Ultrasound vs. CT as Initial Test for Kidney Stones

For patients with suspected nephrolithiasis, clinical outcomes are similar when ultrasonography or computed tomography (CT) is used as the initial imaging test, according to a “real-world” trial published in the New England Journal of Medicine.

The pragmatic comparative effectiveness study included 2759 patients with suspected nephrolithiasis, seen at 15 diverse academic emergency departments. Patients were randomly assigned to initial evaluation with point-of-care ultrasonography, performed by an emergency physician; radiology ultrasonography, performed by a radiologist; or abdominal CT. All other clinical decisions, including orders for additional imaging tests, were made by the treating physician.

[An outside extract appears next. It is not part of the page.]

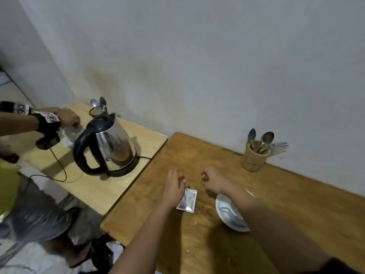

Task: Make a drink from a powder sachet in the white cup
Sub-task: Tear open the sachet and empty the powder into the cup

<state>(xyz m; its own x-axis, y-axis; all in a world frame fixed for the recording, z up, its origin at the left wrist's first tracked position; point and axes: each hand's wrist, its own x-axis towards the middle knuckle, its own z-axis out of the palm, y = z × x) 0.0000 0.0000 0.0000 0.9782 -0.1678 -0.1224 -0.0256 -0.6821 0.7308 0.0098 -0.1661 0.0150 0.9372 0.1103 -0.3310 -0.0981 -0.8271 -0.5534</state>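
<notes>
since the flat silver foil powder sachet (186,200) lies unopened on the brown wooden table (276,214), a careless tear could scatter powder. it sits just beside the left hand (173,187), fingers spread and empty; the right hand (214,179) is loosely curled, holding nothing. the white cup (230,213), partly hidden under the right forearm, could get knocked.

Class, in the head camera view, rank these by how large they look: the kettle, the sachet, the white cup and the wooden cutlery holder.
1. kettle
2. white cup, partly hidden by an arm
3. wooden cutlery holder
4. sachet; similar to the holder, which sits farther away, so unsure.
</notes>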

At 30 days, the rates of high-risk diagnoses with complications potentially related to missed or delayed diagnosis were compared between groups. Other outcomes of interest included 6-month cumulative radiation exposure and adverse events. At least one follow-up visit was available for 2646 patients.

Just 11 patients had high-risk diagnoses with complications within 30 days: a rate of 0.4 percent, with no significant difference by initial imaging test. In five of these patients, the final diagnosis was pyelonephritis, urosepsis, and bacteremia. Both ultrasound groups had lower 6-month cumulative radiation exposure compared with the CT group.

The rates of serious adverse events were similar among groups: between 11 and 12 percent. Just 0.4 percent of patients had serious adverse events related to study participation. The pain scores and rates of return emergency visits or hospitalization were similar between groups. Diagnostic accuracy was 34.5 percent with point-of-care ultrasonography, 31.2 percent with radiology ultrasonography, and 32.7 percent with CT.

Abdominal CT has high sensitivity in the evaluation of suspected kidney stones. However, it has drawbacks, including high costs, radiation exposure, and a high rate of incidental findings.

Ultrasonography is a good alternative for evaluation of suspected nephrolithiasis in everyday clinical practice, the new trial suggests. Although it cannot match the sensitivity of CT, it offers comparable accuracy, with lower cumulative radiation exposure and no increase in high-risk diagnoses with complications. The authors believe that an initial ultrasound strategy can avoid the need for CT in most patients [Smith-Bindman R, et al. Ultrasonography versus computed tomography for suspected nephrolithiasis. N Engl J Med 2014; 371:1100–1110].